(Dataset excerpts)
____

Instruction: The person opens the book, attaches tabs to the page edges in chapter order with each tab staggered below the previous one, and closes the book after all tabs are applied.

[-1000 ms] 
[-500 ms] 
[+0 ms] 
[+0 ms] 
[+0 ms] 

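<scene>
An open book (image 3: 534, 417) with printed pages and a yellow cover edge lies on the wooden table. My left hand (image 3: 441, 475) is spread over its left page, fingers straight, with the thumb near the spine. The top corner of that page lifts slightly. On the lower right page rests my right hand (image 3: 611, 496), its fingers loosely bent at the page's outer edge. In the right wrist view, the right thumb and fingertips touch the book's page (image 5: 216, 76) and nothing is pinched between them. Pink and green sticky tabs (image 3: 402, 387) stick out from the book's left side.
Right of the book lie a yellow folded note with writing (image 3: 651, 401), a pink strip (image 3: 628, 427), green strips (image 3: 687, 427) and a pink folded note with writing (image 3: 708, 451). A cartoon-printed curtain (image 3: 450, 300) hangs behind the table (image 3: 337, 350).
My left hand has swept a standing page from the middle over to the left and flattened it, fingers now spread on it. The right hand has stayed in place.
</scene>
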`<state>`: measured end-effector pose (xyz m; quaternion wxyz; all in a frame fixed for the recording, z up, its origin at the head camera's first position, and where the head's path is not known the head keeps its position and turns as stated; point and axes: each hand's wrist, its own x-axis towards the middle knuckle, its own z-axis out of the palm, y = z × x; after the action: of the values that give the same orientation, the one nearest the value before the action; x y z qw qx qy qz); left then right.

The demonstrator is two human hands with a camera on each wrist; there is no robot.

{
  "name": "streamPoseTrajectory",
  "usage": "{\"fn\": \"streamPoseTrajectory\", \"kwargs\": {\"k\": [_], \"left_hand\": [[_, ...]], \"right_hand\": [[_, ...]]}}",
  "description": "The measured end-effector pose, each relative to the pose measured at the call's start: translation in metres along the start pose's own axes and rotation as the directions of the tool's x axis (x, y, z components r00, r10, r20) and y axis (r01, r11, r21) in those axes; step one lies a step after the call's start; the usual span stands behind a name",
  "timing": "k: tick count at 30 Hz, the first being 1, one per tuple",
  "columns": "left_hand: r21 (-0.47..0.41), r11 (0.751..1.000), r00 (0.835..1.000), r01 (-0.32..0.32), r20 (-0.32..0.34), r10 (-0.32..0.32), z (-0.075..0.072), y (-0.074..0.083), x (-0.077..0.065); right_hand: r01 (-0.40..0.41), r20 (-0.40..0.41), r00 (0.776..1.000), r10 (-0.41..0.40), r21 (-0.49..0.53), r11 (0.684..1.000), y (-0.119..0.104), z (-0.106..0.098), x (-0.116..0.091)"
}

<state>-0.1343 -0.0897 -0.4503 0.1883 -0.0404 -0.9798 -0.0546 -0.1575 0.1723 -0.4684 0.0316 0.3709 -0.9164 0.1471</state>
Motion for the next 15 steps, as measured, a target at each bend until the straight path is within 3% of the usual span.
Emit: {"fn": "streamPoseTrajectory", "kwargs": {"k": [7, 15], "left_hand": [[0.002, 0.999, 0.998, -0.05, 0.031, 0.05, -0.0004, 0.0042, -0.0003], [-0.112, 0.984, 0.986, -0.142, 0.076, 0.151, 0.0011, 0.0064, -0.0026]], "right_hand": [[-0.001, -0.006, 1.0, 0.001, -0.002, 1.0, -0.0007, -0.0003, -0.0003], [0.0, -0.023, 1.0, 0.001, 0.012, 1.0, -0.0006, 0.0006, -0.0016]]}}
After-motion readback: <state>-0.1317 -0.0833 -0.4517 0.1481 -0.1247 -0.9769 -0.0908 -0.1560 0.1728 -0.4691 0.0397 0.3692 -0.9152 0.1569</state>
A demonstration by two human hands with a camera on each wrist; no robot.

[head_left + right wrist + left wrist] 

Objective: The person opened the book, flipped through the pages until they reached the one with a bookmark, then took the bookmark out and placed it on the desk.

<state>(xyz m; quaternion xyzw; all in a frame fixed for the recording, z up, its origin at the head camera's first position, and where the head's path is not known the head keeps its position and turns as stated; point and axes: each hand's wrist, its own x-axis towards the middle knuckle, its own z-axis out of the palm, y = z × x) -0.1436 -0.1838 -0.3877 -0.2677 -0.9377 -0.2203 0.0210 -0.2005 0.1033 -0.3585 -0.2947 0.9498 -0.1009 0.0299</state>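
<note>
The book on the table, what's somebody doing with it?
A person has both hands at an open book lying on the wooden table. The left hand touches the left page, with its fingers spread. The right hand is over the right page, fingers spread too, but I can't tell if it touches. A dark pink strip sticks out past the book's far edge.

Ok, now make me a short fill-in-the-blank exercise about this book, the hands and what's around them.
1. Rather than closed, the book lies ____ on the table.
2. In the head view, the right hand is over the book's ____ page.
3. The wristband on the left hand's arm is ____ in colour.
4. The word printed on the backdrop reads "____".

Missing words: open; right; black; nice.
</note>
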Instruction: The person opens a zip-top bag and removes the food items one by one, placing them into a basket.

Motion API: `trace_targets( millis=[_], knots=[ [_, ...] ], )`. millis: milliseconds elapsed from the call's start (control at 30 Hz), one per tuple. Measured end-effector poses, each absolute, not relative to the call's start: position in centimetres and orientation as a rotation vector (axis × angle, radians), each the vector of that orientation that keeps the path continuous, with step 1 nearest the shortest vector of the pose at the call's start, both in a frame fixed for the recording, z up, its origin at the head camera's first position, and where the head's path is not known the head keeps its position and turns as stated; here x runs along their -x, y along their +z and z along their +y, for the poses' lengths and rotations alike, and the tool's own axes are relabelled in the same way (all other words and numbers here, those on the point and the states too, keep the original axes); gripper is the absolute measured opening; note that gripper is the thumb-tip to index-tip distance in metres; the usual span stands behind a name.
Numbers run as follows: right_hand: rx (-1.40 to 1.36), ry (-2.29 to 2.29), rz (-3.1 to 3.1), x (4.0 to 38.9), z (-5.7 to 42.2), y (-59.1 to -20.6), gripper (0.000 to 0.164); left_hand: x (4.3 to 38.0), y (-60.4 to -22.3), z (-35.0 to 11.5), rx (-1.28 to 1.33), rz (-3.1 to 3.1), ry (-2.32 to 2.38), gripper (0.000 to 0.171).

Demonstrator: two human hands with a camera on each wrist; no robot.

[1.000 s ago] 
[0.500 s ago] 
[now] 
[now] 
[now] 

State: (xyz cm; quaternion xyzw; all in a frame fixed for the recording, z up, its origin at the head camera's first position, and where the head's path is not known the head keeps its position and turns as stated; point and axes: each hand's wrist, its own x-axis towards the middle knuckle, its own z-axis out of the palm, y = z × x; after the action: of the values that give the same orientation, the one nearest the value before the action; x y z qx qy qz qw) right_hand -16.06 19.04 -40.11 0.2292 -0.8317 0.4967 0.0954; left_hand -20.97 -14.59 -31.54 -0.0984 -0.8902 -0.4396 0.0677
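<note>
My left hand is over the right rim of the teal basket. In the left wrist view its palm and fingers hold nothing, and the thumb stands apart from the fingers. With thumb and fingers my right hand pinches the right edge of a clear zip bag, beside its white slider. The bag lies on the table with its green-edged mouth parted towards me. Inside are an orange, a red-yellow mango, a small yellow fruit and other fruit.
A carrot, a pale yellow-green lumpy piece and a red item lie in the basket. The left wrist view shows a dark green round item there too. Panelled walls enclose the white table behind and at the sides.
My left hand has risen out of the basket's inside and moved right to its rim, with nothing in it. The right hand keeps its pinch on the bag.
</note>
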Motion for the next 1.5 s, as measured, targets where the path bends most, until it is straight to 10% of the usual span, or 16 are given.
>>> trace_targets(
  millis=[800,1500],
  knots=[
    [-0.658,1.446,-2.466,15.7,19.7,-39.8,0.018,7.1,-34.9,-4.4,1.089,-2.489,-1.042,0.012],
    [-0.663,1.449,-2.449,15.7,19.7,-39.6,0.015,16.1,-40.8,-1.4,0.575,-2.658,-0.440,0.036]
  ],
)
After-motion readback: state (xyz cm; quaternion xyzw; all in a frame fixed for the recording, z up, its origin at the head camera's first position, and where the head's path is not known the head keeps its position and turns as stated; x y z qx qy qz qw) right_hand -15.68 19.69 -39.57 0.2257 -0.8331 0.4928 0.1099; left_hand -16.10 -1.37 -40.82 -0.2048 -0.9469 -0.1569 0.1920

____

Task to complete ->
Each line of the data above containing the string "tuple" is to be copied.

Answer for this exercise ->
  "timing": "k: tick count at 30 Hz, the first being 1, one per tuple",
Motion API: `trace_targets( millis=[_], knots=[ [_, ...] ], )`. millis: milliseconds elapsed from the call's start (control at 30 Hz), one per tuple. Measured end-effector poses, each absolute, not relative to the call's start: position in centimetres and orientation as a rotation vector (axis × angle, radians), each the vector of that orientation that keeps the path continuous, with step 1 nearest the shortest vector of the pose at the call's start, both in a frame fixed for the recording, z up, its origin at the head camera's first position, and where the head's path is not known the head keeps its position and turns as stated; here x runs along their -x, y along their +z and z along their +y, for the poses' lengths and rotations alike, and the tool's own axes are relabelled in the same way (all other words and numbers here, those on the point and the states too, keep the original axes); gripper is the absolute measured opening; note that gripper is the thumb-tip to index-tip distance in metres; the usual span stands behind a name.

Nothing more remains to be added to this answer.